Suffolk Golf Course, an 18-hole public golf course in Portsmouth, VA - the first nine holes having been built in 1952 and designed by Dick Wilson - has undergone a green renovation. The course is historically significant from a golf course architecture perspective due to its Dick Wilson design.
"We decided to re-grass the greens to improve both maintenance and playability," said PGA Professional and Operator, Eddie Luke. "Inevitably, we would have two or three greens die every summer, and we were forced to put up temporary greens, which weren't very good for business. Players want to play on the turf they see on TV, but most golfers don't know what goes into achieving that kind of turf on a golf course."
"I am a big fan of Dick Wilson's work," said Lester George, the Golf Course Architect who designed the green renovations. "It is always a treat to work on one of his courses. This is the second of his I've had the pleasure to renovate." Lester George's primary contribution to the project was to re-establish Dick Wilson's architectural tenets to the greens. "We made sure the greens conformed to their original size, shape and contour - and this allowed for the restoration of the internal contour to the greens."
Suffolk Golf Course's greens are some of the first in Virginia to go from Bentgrass to Bermuda grass, following the lead of many golf courses in North and South Carolina. The Bermuda greens are performing better in the warm summer climate and provide better playing conditions year-round for the patrons. Golf Course Superintendent, Joseph Riddick, was instrumental in the decision to switch to Bermuda grass and recommended that Champion Turf Farms do the installation at Suffolk Golf Course. This grass is very dense and has aggressive lateral growth, recovering from sub-freezing temperatures better than most, and it thrives even in upper transition zone.

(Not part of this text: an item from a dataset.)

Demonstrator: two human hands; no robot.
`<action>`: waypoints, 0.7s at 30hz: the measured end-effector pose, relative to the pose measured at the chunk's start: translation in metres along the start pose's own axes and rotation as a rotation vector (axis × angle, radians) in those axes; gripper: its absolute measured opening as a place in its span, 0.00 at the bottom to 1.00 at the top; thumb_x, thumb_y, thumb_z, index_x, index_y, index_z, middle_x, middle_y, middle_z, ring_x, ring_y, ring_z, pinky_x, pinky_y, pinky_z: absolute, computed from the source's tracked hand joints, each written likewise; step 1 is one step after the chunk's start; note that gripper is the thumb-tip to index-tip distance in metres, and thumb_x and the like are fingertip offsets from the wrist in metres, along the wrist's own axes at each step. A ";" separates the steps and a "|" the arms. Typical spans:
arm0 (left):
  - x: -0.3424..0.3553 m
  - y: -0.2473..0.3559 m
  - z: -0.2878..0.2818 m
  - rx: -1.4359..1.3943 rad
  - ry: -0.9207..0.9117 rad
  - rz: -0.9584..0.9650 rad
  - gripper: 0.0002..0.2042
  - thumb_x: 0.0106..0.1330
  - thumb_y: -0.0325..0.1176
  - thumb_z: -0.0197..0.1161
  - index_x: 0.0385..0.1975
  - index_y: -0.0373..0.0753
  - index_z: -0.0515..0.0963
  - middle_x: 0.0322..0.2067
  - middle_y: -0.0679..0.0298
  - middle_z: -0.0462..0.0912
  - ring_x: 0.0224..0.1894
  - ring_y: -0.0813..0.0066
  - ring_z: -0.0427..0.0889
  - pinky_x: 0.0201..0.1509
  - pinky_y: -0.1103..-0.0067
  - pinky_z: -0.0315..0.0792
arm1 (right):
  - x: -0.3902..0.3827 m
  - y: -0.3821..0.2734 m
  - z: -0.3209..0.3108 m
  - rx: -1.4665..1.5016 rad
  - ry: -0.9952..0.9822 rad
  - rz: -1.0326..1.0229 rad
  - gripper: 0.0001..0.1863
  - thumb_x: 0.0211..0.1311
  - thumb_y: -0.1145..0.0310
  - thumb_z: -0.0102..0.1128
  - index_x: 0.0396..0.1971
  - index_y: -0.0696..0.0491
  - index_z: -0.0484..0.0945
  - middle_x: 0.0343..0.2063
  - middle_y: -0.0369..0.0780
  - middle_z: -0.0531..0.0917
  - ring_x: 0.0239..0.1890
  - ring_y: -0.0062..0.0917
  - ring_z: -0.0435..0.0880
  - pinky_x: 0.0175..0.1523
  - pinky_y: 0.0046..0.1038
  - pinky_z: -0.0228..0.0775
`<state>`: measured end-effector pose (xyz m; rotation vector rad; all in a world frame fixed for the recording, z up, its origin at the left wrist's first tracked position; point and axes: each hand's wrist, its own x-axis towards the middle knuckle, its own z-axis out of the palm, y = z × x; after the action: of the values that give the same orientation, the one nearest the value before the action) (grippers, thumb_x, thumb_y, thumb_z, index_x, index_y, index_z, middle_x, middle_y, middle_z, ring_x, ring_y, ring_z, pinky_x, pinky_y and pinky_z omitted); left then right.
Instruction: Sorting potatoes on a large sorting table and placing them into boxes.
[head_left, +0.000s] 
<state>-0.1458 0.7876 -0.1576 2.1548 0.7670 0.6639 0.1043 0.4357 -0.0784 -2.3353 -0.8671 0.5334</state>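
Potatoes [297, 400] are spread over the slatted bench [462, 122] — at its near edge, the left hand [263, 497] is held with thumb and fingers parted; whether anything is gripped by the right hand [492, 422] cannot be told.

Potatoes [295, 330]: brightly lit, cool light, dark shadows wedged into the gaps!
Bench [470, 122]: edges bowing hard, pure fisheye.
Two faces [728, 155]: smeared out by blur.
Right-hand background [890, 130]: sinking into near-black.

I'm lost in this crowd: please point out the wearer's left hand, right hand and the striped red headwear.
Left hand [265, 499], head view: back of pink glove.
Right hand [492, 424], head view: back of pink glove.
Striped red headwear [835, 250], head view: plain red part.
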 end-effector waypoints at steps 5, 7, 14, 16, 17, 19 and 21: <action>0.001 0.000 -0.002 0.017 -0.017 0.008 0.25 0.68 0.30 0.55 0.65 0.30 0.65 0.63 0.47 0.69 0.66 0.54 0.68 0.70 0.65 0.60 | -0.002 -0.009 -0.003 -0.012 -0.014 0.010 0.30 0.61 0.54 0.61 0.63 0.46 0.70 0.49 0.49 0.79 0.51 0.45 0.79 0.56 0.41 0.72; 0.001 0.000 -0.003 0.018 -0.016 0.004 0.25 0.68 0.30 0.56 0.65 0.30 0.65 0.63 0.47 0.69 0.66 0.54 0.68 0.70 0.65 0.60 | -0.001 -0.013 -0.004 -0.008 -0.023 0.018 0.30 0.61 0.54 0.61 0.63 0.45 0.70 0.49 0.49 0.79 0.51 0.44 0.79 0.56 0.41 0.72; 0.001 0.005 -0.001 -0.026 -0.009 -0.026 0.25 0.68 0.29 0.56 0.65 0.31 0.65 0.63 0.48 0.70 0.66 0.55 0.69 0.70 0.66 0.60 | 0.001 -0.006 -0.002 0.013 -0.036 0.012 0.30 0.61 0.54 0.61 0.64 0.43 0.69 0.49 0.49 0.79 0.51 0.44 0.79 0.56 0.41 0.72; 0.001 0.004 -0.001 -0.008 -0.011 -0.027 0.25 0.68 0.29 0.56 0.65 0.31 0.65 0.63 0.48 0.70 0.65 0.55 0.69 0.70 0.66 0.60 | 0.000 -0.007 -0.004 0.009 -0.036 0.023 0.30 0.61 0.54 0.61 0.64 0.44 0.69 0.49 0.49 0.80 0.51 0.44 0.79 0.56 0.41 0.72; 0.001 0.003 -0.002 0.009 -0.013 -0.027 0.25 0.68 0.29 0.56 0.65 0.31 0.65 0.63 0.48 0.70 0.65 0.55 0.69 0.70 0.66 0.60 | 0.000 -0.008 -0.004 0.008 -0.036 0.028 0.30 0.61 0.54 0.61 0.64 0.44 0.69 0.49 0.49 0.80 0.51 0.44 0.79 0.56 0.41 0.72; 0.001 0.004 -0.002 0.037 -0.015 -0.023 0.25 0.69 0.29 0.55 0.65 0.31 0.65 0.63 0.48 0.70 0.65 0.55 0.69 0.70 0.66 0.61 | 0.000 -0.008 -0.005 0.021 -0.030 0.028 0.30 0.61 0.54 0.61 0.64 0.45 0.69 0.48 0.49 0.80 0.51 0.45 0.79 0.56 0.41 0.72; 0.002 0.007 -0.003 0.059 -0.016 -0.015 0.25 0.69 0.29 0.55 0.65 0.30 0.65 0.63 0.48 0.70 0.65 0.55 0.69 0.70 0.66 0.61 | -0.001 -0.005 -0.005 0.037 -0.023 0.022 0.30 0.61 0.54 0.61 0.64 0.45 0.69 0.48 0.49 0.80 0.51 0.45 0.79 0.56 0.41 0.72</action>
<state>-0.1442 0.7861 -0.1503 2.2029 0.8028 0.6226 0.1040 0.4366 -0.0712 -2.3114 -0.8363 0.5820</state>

George Golf Design was asked to evaluate the feasibility of a Bentgrass to Bermuda grass conversion on what were native soil greens. Golf Course Golf Course Superintendent, Joseph Riddick, and Operator, Eddie Luke, researched this at length. After discussions with Lester, they decided to build one green as a test case in 2012. The test was so successful that the decision to convert the remaining greens was an obvious one.

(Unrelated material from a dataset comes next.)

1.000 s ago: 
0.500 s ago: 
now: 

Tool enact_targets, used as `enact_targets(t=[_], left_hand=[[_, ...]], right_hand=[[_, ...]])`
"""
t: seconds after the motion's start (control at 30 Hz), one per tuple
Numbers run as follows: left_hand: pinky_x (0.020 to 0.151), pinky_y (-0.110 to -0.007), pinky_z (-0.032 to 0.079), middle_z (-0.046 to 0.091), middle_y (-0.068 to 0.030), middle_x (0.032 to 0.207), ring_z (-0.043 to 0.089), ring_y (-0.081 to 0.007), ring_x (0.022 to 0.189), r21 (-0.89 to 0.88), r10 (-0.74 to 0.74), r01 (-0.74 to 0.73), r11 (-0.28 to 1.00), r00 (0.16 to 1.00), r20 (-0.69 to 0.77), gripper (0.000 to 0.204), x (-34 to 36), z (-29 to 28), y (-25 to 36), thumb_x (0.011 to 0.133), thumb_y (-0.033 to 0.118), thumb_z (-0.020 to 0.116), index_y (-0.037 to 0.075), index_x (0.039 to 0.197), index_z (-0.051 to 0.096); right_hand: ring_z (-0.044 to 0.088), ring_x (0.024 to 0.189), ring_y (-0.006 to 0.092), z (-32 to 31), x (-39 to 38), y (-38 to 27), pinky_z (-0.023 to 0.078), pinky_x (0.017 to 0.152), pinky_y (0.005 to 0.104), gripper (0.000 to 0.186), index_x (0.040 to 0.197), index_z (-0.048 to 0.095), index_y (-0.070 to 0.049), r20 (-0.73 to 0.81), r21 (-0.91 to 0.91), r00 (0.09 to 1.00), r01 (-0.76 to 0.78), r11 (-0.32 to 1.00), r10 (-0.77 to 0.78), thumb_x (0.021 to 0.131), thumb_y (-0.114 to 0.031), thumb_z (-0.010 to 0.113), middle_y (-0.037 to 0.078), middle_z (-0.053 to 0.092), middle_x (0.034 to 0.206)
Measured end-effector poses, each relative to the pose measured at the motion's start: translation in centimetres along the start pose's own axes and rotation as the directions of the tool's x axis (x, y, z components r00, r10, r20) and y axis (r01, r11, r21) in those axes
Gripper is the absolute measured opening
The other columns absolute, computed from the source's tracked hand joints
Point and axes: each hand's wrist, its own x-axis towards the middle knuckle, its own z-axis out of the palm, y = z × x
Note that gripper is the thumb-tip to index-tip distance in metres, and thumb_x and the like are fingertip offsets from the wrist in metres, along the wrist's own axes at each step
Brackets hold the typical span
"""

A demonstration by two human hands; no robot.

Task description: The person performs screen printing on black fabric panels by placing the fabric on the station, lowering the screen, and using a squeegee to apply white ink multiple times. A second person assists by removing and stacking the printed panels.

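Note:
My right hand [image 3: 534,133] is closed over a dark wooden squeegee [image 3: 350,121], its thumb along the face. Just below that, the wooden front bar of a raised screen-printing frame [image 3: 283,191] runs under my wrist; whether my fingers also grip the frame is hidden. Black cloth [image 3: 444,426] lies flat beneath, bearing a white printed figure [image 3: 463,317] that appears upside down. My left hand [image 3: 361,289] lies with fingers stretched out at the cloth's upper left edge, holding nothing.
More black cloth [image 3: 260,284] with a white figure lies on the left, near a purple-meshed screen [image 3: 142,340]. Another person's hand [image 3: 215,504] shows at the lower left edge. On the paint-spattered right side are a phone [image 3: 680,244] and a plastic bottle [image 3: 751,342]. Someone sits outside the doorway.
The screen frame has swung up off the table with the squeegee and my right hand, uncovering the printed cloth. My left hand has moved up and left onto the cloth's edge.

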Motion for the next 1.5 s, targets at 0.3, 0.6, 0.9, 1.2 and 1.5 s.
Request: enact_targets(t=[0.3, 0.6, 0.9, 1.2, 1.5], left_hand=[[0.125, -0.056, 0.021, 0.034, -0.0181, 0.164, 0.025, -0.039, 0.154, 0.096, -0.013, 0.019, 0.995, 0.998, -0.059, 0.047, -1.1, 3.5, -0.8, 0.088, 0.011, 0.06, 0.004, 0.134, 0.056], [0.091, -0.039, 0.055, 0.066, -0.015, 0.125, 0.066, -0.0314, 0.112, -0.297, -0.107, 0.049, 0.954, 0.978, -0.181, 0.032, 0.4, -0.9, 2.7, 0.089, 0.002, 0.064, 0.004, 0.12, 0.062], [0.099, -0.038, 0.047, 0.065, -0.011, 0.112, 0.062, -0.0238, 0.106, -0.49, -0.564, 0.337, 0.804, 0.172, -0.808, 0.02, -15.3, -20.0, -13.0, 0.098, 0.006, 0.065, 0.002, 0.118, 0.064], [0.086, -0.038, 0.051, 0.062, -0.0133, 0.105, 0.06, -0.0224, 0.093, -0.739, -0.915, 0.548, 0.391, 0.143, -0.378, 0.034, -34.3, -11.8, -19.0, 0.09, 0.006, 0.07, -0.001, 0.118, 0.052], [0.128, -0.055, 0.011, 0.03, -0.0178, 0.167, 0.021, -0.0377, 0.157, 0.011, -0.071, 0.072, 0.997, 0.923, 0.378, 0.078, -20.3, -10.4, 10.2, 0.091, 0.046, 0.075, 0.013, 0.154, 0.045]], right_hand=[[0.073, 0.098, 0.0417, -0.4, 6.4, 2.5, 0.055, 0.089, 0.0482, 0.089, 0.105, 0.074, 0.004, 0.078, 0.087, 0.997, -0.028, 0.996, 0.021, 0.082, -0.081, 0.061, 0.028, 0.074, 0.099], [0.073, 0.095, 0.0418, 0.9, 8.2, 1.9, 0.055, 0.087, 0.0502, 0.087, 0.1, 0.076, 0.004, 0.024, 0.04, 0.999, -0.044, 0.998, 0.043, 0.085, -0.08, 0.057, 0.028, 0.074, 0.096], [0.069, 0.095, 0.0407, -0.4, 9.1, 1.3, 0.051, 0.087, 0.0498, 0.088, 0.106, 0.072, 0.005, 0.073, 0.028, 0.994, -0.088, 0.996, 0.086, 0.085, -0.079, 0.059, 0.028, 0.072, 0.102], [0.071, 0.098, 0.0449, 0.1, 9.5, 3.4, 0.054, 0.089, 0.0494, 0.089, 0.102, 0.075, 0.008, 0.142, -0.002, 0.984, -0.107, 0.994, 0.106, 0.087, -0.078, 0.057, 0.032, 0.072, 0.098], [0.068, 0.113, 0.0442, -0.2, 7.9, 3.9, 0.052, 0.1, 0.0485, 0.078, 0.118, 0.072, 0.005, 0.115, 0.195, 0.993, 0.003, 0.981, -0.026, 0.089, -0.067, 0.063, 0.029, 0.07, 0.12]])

The USGA came to look at the golf course and concurred with the decision of the owner, superintendent and architect - and further noted the environmental impact of this re-grassing. Suffolk Golf Course is in a watershed, and this new grass will reduce runoff and will require less chemical and pesticide application.
"These newer Bermuda grasses are turning out to be just as good as Bentgrass in warmer climates. They are much more disease resistant and heat tolerant. We will likely see more golf courses converting to Bermuda grass greens. This is a trend-setting move for golf courses to consider as they look to the future of environmental sustainability," said Lester George. "They are a great turf solution in the transition zone, where the weather is too hot for cool season grass and too cool for warm season grass. We expect the demand for these turf conditions will return Suffolk Golf Course to one of the favorites in the region."